We went back to the Russell to toss some lures around snags with Mark. Getting colder and less action but still got a few.

Early morning Mangrove Jack


Sooty grunter.


Unusual catch, good fighter called for a much larger fish. Spikey bugger.

Football shaped Sooty, this guy was so fat Mark couldn’t believe the weight of him. Good fight too on 1kg outfit.

Sooty Grunter with a weight problem

Baby Mangrove Jack

Good tarpon on very light gear

Horse Tarpon

Decent sized Crocodile, not scared by us.


Mark (mdlures) and myself hit the Russell for the first time in search of a few fish to catch and release on Friday. We were both shocked by the excellent water quality and natural beauty of the area.

Not actually knowing where we were going, we followed the nearest tinny off the main highway and ended up at a boat ramp. Only problem being, we were not even on the Russell, but up the Mulgrave. So we journeyed down to the mouth over some very shallow ground and up the Russell, checking out all we could along the way. The Russell and Mulgrave are a twin river sharing the same mouth.

Most of the morning was spent looking around and being genuinely shocked at the brilliant waterway before us, as well as wondering why we were so stupid to have never fished it before.

Lots of photos were taken, and we felt more like sightseers than fishermen (apart from one little GT caught by Mark). The fish were not playing the game and it didn’t matter. Even the guides were having a rough time. We saw a ton of fish: jacks, barra, grunter, bream, bony bream, scat, jungle perch, something HUGE that looked like a jack on some serious steroids, fat tilapia, tarpon, schools of different types of mullet, and some we just didn’t know…

After exploring a stunning creek with crystal clear water, we ventured upstream. Taking in a new vista at every turn, we could have been in any tropical country, Mark was thinking PNG, I was thinking East Malaysia. True paradise.

The tide was racing out and the current strong. After getting far enough upstream (a fair way!) we drifted back down using the electric to hold on some areas for no more than a few casts, or to retrieve snagged lures, or fish.

Wasn’t long and I was onto a little Jungle Perch sitting in a front eddy off a snag.

Not far around the corner and Mark let out a good “Yep” and his rod was buckling HARD. Keeping its head up out of the sticks and finally under control, Mark excitedly started yelling, “Look at the colours on this Sooty” and sure enough it was a healthy Gold Spot Sooty Grunter. The colours of this fish in the water were totally different and what a pretty fish.
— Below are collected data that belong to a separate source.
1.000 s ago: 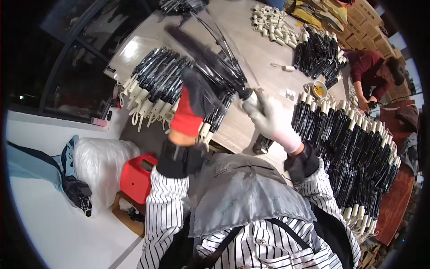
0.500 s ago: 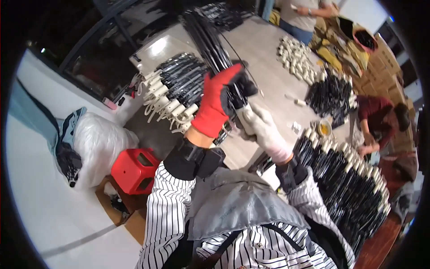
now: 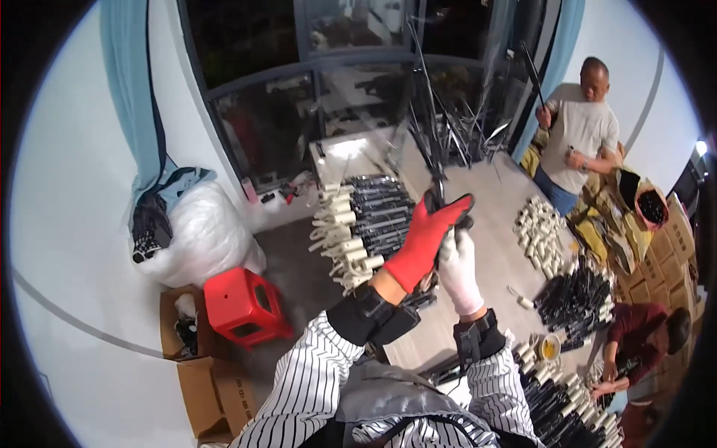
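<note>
- Head view: umbrella point(image 3: 435, 160) raised above the table point(image 3: 489, 216), near upright before the window point(image 3: 358, 56); half a second earlier it leaned left as a slim bundle, whereas ribs now splay.
- Left hand point(image 3: 426, 243), red-gloved: clenched round the shaft.
- Right hand point(image 3: 458, 272), white-gloved: grasping the lower end just below; handle hidden.
- Co-worker point(image 3: 582, 134): head now visible, one hand holding a black rod point(image 3: 533, 73).
</note>
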The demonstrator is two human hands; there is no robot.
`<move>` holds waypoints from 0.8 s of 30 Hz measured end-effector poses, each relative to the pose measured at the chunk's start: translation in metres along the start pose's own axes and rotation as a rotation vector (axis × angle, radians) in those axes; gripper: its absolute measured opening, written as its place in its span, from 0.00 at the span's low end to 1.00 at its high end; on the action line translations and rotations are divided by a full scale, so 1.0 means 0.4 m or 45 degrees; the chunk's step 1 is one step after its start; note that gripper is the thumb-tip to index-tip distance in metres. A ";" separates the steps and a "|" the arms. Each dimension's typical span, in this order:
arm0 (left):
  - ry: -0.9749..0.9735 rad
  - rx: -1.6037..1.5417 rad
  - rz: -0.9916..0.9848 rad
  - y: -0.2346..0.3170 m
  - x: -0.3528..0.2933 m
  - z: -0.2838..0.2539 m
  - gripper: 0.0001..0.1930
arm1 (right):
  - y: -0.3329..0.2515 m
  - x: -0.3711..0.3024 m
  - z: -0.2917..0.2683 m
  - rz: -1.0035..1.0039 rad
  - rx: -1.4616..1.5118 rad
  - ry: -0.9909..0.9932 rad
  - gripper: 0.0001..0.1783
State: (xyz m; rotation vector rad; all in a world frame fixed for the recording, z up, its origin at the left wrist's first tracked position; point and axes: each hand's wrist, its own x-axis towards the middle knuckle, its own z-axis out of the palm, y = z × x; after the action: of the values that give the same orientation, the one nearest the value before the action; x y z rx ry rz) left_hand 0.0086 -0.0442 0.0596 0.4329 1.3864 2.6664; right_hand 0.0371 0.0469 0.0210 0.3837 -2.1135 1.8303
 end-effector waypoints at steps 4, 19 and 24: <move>0.231 0.111 0.187 0.032 -0.022 0.000 0.12 | 0.018 -0.005 0.040 -0.075 0.125 -0.055 0.18; 0.242 0.286 0.399 0.108 -0.032 -0.306 0.25 | -0.050 -0.176 -0.133 0.400 0.326 -0.323 0.28; -0.239 -0.568 0.244 0.360 0.015 -0.322 0.32 | 0.007 -0.377 -0.255 0.469 0.372 -0.483 0.31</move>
State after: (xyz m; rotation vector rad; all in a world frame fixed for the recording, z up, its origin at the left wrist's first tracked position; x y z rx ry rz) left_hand -0.0301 -0.2276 0.1082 0.7674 0.7001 2.8767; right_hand 0.1802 0.1477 -0.0299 0.4660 -2.2783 2.4607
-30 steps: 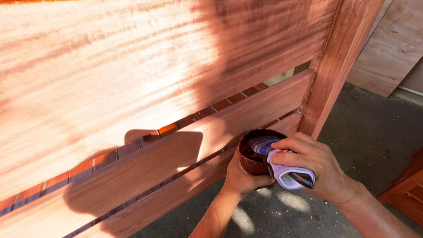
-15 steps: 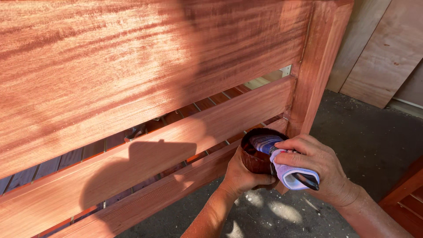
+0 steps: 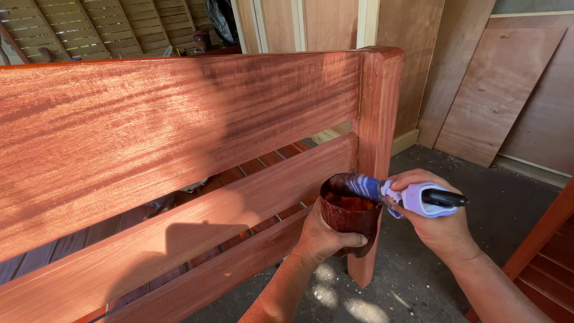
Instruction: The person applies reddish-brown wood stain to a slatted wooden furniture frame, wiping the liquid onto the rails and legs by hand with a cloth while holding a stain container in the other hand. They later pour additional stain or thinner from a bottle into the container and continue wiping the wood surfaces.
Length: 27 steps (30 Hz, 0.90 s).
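My left hand (image 3: 323,236) grips a small brown cup (image 3: 351,214) stained dark red, with reddish liquid inside. My right hand (image 3: 436,224) holds a brush (image 3: 412,197) with a pale purple and black handle, its bristle end dipped over the cup's rim. Both hands sit just in front of a reddish stained wooden bed frame (image 3: 179,137), near its corner post (image 3: 375,125). The frame has a wide top board and narrower rails below, with slats behind.
Plywood sheets (image 3: 496,96) lean against the wall at the right. A grey concrete floor (image 3: 472,173) lies under the post. Another red stained wooden piece (image 3: 538,257) stands at the lower right. Wooden lattice panels (image 3: 89,27) show at the top left.
My view has risen and pulled back, so the frame's top edge and the room behind now show. The cup and brush stay together; the brush handle now points right.
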Available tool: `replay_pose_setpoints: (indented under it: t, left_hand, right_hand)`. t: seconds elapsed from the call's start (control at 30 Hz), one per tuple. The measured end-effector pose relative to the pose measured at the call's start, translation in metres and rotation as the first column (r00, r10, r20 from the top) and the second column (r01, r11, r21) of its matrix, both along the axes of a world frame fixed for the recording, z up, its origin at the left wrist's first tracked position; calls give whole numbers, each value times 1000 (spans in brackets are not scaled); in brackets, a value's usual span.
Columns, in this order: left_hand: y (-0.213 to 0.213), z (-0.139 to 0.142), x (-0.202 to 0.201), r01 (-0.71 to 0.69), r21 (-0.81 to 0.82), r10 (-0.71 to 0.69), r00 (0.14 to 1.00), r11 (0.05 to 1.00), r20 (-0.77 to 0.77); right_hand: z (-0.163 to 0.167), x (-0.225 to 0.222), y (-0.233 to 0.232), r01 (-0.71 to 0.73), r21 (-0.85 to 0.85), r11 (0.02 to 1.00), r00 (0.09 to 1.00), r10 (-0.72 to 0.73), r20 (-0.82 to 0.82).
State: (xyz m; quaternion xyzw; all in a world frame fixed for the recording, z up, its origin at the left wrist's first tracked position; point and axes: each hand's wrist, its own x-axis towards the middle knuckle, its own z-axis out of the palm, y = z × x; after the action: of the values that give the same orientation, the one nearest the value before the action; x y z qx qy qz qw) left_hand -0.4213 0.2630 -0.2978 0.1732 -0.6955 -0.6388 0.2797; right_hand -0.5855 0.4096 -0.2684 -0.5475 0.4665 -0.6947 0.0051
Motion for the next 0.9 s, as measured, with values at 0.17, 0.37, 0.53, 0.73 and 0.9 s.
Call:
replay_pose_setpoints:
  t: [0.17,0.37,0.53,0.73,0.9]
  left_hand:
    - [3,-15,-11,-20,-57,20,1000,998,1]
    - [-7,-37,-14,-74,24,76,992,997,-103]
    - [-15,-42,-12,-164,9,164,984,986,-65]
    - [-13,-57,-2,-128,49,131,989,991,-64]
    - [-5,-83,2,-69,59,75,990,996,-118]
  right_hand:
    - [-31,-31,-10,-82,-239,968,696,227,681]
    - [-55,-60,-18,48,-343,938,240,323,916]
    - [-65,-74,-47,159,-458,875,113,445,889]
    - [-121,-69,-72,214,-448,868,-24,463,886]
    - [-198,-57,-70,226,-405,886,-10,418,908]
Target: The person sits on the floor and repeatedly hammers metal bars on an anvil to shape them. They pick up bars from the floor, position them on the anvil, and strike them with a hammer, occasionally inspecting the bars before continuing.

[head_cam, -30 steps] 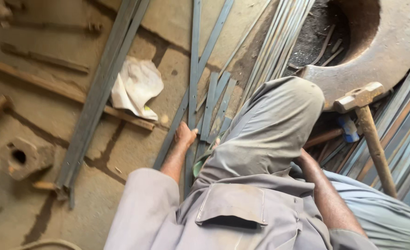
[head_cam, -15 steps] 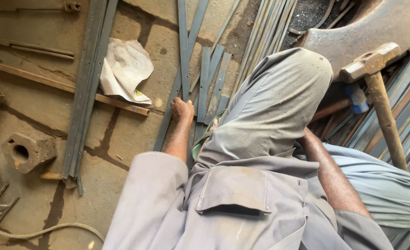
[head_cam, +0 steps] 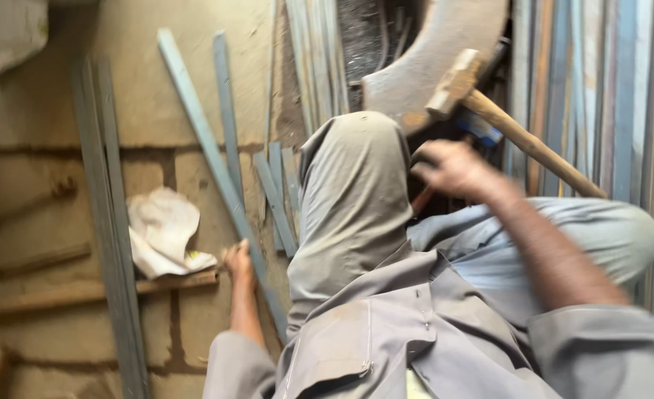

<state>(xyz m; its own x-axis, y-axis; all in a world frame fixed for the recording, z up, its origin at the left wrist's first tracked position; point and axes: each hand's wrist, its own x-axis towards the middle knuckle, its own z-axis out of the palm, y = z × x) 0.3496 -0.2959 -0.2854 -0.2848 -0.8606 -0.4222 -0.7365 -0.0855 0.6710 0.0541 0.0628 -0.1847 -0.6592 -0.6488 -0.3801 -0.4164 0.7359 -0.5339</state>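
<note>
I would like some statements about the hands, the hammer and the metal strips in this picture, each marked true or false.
1. The left hand rests on a long grey metal strip lying on the floor. True.
2. The right hand grips the hammer by its head. False: the hammer leans apart from that hand, its wooden handle passing behind it.
3. A crumpled white cloth lies left of the left hand. True.
4. The cloth is draped over the person's knee. False: it lies on the floor, partly on a wooden batten.
5. Many metal strips are stacked at the right edge. True.
</note>
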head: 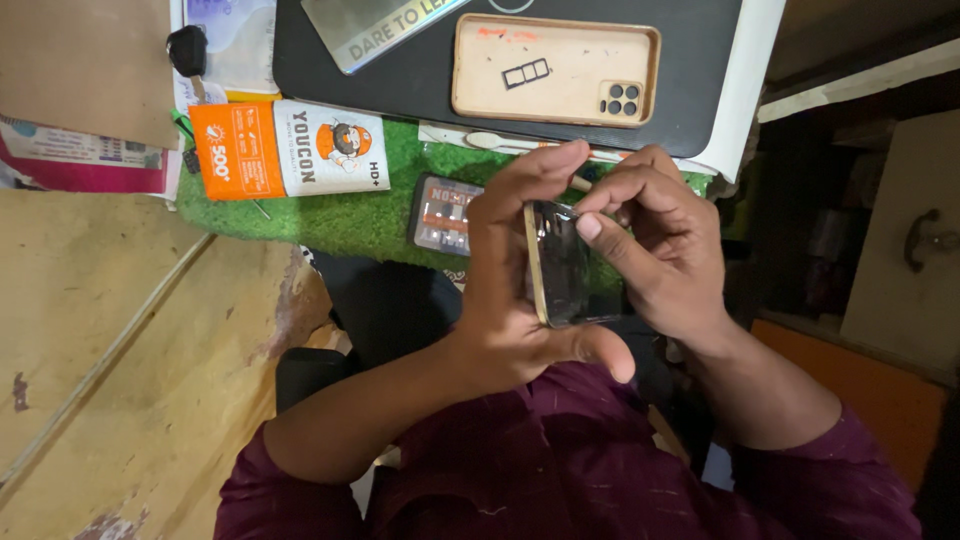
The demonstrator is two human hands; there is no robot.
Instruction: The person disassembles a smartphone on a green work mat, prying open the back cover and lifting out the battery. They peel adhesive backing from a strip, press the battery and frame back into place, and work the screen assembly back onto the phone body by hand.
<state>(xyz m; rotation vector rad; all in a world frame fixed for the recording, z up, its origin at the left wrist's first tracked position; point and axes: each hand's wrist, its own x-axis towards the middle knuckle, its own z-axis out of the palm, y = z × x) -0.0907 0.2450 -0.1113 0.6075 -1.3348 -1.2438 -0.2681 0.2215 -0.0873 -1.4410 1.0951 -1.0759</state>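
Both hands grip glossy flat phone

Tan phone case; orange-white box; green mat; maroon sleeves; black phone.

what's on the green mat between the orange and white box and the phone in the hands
In the head view, a small dark packet lies on the green mat, between the orange and white box and the phone that both hands hold.

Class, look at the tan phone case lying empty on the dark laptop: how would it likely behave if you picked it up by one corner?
The phone case looks thin and hollow, so probably light. Its soft-looking rounded rim suggests it may flex somewhat. Lying flat and open side up, it seems unlikely to roll or tip on the laptop.
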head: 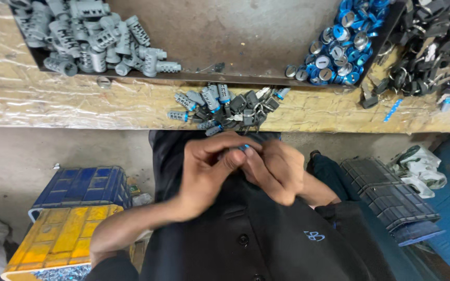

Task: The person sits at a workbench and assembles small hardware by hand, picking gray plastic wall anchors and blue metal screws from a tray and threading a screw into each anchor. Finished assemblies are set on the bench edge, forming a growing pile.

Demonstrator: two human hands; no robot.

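We see the left hand (204,174) and right hand (274,169) pressed together near the body, fingers clenched around a small lock part (244,148) with a blue tip. Just beyond them, a pile of lock parts and keys (227,108) lies on the bench edge (79,106).

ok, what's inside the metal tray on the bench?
The metal tray holds grey lock cylinders at its left end and blue-rimmed round caps at its right. The middle is bare; whatever lies beneath the piles is hidden.
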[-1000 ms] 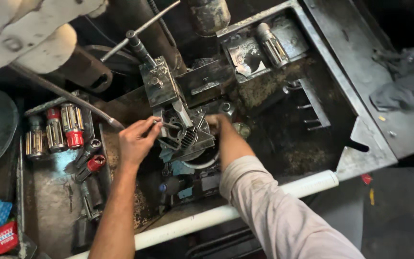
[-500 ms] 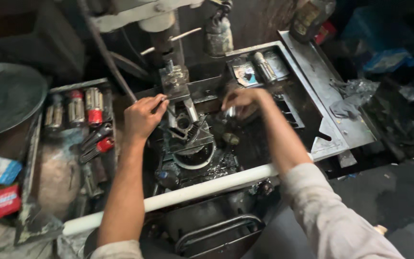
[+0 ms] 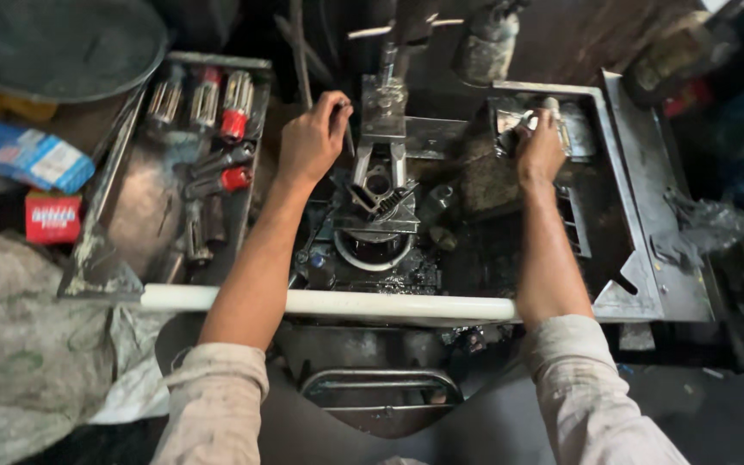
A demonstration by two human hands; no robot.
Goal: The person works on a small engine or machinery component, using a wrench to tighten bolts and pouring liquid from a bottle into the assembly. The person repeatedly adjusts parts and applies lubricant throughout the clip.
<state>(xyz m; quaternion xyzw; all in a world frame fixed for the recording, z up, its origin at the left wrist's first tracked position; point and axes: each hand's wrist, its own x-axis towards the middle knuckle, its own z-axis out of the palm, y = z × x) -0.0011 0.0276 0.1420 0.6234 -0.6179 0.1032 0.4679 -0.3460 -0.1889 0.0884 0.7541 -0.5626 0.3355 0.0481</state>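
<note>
The left hand (image 3: 307, 142) rests at the upper left of a grimy grey finned metal engine part (image 3: 378, 194) clamped upright in the middle of the oily black tabletop (image 3: 492, 258). Its grip is curled narrow around what looks like a thin dark rod (image 3: 348, 129), though the blur leaves that uncertain. The right hand (image 3: 540, 151) reaches well to the right, into a shallow dull steel tray (image 3: 639, 258), fingers closed on a small silvery metal piece (image 3: 551, 110) at the tray's far end. A white horizontal pipe (image 3: 329, 303) runs across the near edge. To the left, a row of red-and-clear-handled screwdrivers (image 3: 208, 99) lies in a second steel tray (image 3: 96, 258).
</note>
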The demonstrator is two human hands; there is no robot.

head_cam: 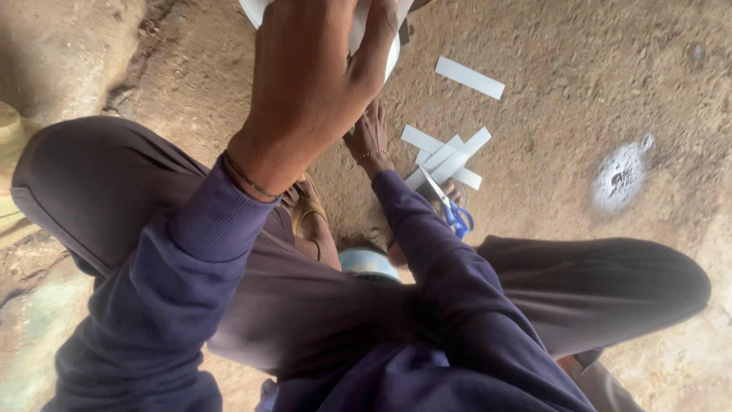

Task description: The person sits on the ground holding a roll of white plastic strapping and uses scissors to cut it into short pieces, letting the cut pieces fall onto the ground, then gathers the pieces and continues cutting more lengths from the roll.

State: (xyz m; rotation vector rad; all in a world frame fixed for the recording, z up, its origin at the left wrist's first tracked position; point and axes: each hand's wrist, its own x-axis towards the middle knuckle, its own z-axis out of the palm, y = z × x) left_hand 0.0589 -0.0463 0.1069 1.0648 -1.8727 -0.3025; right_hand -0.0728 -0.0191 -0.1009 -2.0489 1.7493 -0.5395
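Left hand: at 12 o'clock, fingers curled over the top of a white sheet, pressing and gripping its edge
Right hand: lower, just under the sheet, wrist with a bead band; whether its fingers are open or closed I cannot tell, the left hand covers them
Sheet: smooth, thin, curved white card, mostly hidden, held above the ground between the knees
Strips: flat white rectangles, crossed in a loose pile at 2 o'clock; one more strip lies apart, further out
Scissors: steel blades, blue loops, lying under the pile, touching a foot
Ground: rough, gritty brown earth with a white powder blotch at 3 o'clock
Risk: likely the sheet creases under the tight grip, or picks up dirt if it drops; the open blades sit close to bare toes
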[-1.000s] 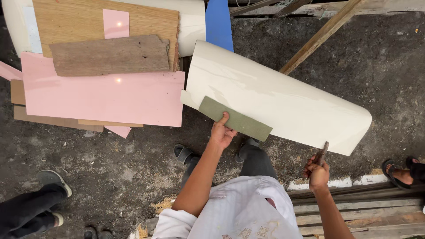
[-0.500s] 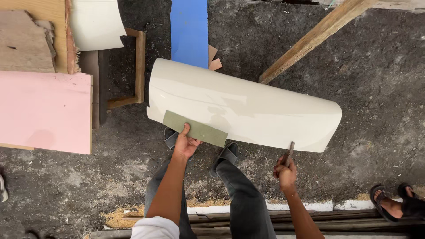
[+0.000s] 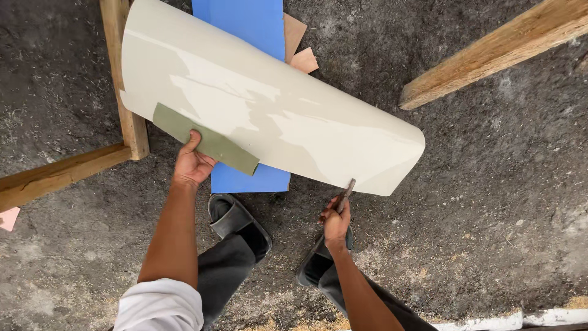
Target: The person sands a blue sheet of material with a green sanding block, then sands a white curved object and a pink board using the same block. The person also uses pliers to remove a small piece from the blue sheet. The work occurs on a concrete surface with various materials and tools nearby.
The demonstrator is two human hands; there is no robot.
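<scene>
While it's bowed into a glossy cream curve, one big laminate sheet (image 3: pixel 269 116) is held above the gritty floor (image 3: pixel 490 202), its olive-green underside flap (image 3: pixel 205 140) gripped by the left hand (image 3: pixel 193 164). A thin cutting tool (image 3: pixel 345 195) is clenched in the right hand (image 3: pixel 336 222) at the sheet's lower edge. One blue board (image 3: pixel 248 24) and two wooden beams (image 3: pixel 125 92) are seen around it.

Glossy cream laminate sheet (image 3: pixel 269 116); rough wooden beam (image 3: pixel 496 52).
</scene>
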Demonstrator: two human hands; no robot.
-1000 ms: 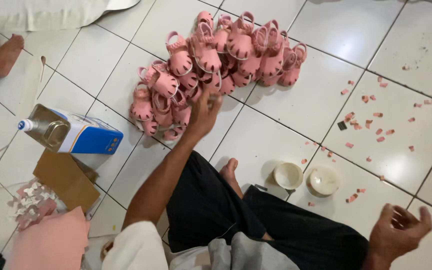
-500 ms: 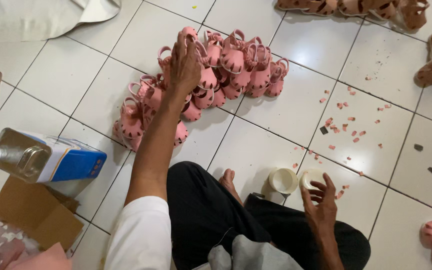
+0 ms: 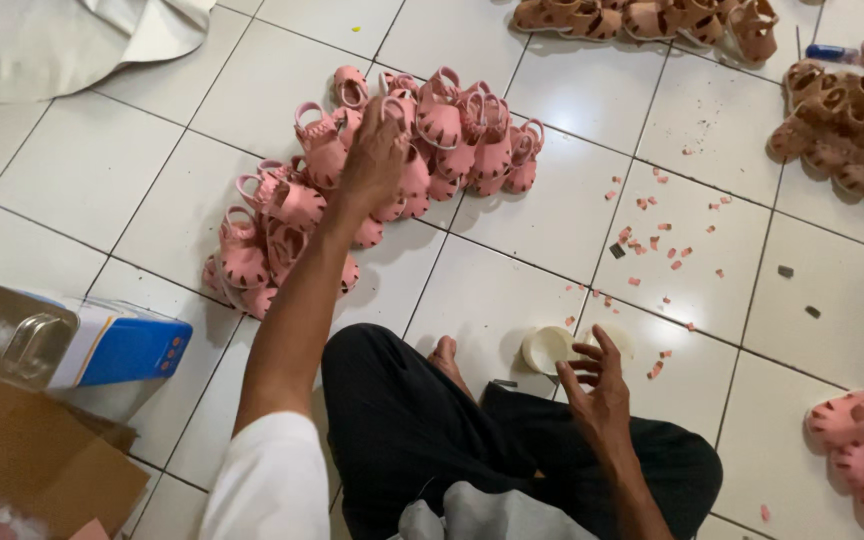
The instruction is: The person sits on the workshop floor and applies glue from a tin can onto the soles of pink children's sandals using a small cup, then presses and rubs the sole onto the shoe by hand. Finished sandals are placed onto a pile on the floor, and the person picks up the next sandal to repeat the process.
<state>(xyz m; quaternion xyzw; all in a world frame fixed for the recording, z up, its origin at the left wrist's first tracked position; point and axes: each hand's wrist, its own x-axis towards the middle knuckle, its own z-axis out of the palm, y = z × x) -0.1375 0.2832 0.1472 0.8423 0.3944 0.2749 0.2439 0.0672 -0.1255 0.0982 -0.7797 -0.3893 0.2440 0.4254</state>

Taking a photo and releasing it we found ourselves sitting up against a bank in a very strong back eddy. We took turns at holding the boat under some branches while the other cast upstream into the eddy. It was a hot bite indeed with three and four hits per retrieve. As soon as the lure hit the water you got a hit, usually followed by one or two mid retrieve, then always a last on just before the boat, all in the space of 3-7 metres. “Yep, OH, Yep, OH, Yep ON” was heard a fair bit. While we caught a few, we certainly lost a fair few as well and tarpon were usually the culprits with their bony mouths and blistering turns of speed. After 10 of the hottest minutes of fishing the bite was over and we headed downstream.

Casting anything and everything, we tried both sides of the bank. Mostly searching for eddys that would hold fish. Coming across a section of river bank with slightly less current Mark suggested we make a move to the other bank where all the fish had been coming from, two casts later and I was hit HARD. Struggling to keep the fish up without breaking the leader, the fight was fast and dogged. I called it for a big trevally (GT) but I was wrong and eventually up popped a flash of red. “Yes” a nice sized freshwater Mangrove Jack!

Not more than 10 minutes later “Yep”, Mark was on. Another magnificent freshwater jack. We motored over to the other side for a picture and a fish near a nice looking stream running the clearest water you’ve ever seen into the river. As we got near I cast my lure over landing it within an inch of the bank near the undercut bank and slowly but firmly twitched the lure back hoping for a double. As I pulled the lure from the water another good sized Jack took one last swipe just missing the hooks. Bummer, nearly had a photo to remember. Mark’s jack was a nice fish as you can see in the pictures.

The next reach I caught another Jungle Perch.

As the sun started falling on the tree-line we decided we’d better get the f out of dodge as we had a lot of ground to cover and not much time until dark. The ride back was one to remember and ensured our regular fishing trip soon became yet another MD “fishing odyssey”. You see, Mark and I have a knack for making a normal fishing trip into something a little more grueling and adventurous. Beaching the boat nearly on dark in a river system that had shown up at least 4 crocs, including one total beast, getting into the water and pushing the tinny out was all we needed, but we survived (again). One of these days we’ll get a regular trip in, but in the meantime, it’s good to be able to tell the story and adds to the adventure.